Description of the task
Once you reach the line that contains "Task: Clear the", retype it and each later line exactly as written, stopping only at the end of the listing.

Collected data
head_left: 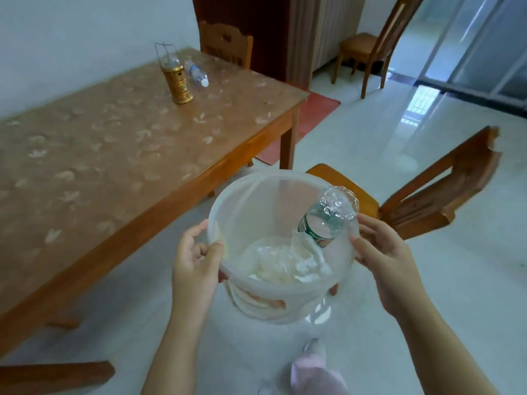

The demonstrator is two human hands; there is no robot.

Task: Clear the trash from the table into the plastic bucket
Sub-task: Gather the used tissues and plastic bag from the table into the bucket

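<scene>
The left hand (194, 260) curls its fingers (196, 228) round the bucket (285, 289) rim; the right hand (379, 252) apparently grips opposite.

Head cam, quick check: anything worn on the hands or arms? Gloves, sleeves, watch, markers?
Nothing worn. The left hand and right hand are bare, with no gloves, rings, watch, bands or markers visible. No sleeve shows anywhere down to the bottom edge of the frame.
</scene>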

Exercise response
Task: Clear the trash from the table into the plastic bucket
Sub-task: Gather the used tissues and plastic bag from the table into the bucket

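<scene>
The left hand (194, 260) curls its fingers (196, 228) round the bucket (285, 289) rim; the right hand (379, 252) apparently grips opposite.

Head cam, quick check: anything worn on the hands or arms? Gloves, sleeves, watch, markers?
Nothing worn. The left hand and right hand are bare, with no gloves, rings, watch, bands or markers visible. No sleeve shows anywhere down to the bottom edge of the frame.
</scene>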

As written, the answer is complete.